#ubuntu-qt 2018-08-25
<lubot5> <acheronuk> http://code.qt.io/cgit/qt/qtbase.git/commit/?h=5.11.2&id=25feee4e061b99edab79503d81f5bd045c6c8e3d
<lubot5> <acheronuk> as we now have new glibc!
<lubot5> <acheronuk> already metioned to @tsimonq2 in kubuntu-devel. just copying here for the record
<lubot5> <tsimonq2> ack
<lubot5> <acheronuk> Thanks https://launchpad.net/ubuntu/+source/qtbase-opensource-src/5.11.1+dfsg-7ubuntu1
<lubot5> <tsimonq2> No problem.
<lubot5> <tsimonq2> In Debian too, in case they try to jump the gun on glibc.
#ubuntu-qt 2018-08-26
-queuebot:#ubuntu-qt- Unapproved: qtdeclarative-opensource-src (bionic-proposed/universe) [5.9.5-0ubuntu1 => 5.9.5-0ubuntu1.1] (kubuntu, qt5)

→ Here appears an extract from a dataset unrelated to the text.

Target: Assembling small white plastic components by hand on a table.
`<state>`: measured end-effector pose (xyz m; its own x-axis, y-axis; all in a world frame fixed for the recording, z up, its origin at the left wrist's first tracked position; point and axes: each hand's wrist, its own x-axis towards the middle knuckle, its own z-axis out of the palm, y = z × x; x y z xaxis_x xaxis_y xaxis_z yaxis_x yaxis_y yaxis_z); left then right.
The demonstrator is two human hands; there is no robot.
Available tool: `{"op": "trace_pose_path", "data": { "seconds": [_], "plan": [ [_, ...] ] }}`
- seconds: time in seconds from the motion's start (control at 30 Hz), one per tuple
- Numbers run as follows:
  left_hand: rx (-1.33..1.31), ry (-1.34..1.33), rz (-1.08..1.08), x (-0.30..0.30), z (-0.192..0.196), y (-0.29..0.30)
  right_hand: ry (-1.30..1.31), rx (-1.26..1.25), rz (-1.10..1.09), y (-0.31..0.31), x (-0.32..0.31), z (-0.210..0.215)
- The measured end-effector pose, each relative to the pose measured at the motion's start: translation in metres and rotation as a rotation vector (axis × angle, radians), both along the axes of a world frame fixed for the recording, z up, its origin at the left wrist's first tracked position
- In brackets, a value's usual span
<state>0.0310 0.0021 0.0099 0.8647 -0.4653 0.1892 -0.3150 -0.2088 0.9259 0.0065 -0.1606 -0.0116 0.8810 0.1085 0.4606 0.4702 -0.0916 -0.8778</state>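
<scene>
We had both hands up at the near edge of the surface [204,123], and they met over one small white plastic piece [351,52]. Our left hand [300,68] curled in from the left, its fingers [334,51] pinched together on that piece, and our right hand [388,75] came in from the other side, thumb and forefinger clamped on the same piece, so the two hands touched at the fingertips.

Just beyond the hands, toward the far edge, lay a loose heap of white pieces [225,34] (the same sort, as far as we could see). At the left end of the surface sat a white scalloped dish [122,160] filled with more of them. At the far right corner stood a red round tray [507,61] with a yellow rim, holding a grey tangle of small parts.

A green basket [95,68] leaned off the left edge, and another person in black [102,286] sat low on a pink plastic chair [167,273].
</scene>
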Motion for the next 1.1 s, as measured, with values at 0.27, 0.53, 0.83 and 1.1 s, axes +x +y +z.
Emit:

<mitya57_> tsimonq2: can you please push your qtstyleplugins changes to git?
#ubuntu-qt 2019-08-19
<ryuguns> HelloI have a minor annoyance on Qt Creator that's really bothering me and that is it's not using the Ubuntu Unity global menu barUbuntu 18.04, Qt Creator 4.5.2
<lisandro> ryuguns: it might take some time to get a reply, so you better keep yourself connected :-)
<ryuguns> Sorry, I thought that would have kept the formatting :(
<ryuguns> lisandro: Okay, thank you, will try
#ubuntu-qt 2019-08-20
<ryuguns> Alright, I gotta goA
<ryuguns> goodnight
<lubot> <x_sun> (Photo, 800x331) https://i.imgur.com/ZVHqYd6.jpg For some reason I can see no difference with these patches being applied or without them
<lubot> <x_sun> Ldd tells me binaries are still linked to the system libraries even with no patches
<lubot> <x_sun> But at least the fixes are working. Now my QtWebEngine is 100% stable
<lubot> <x_sun> QtWebEngine 5.13.1 comes out in two days, supposed to have these fixes already, meaning it can safely replace 5.12.*
<lubot> <mitya57> @x_sun [Ldd tells me binaries are still linked to the system libraries even with no patc …], Interesting, thanks for pointing that out.
#ubuntu-qt 2019-08-23
<tsimonq2> https://people.canonical.com/~ubuntu-archive/transitions/html/qt4-rm.html
<mitya57> tsimonq2: thanks. I expect it to greatly reduce when the Debian importer starts next cycle, as we have recently bumped our bugs to release-critical.
<mitya57> Ah, you want to do that before the archive opens…
<lubot> <tsimonq2> The goal, yes
<lubot> <tsimonq2> Do I actually think it will happen? Probably not
<lubot> <tsimonq2> I definitely want to aim for before 20.04 is released though as a final date
<lubot> <mitya57> Well, if the archive admins agree to remove so many packages at once, it may happen.
<lubot> <mitya57> The tricky part may be some source packages where only a part of them needs Qt4 (see comments in https://wiki.debian.org/Qt4Removal, e.g. backintime, nfs-ganesha). In this case removing the whole source is not needed. … Also we need to fix 4 flavors.
<lubot> <tsimonq2> Right
<lubot> <tsimonq2> I think vorlon might do it
<lubot> <tsimonq2> (mass removal, if requested)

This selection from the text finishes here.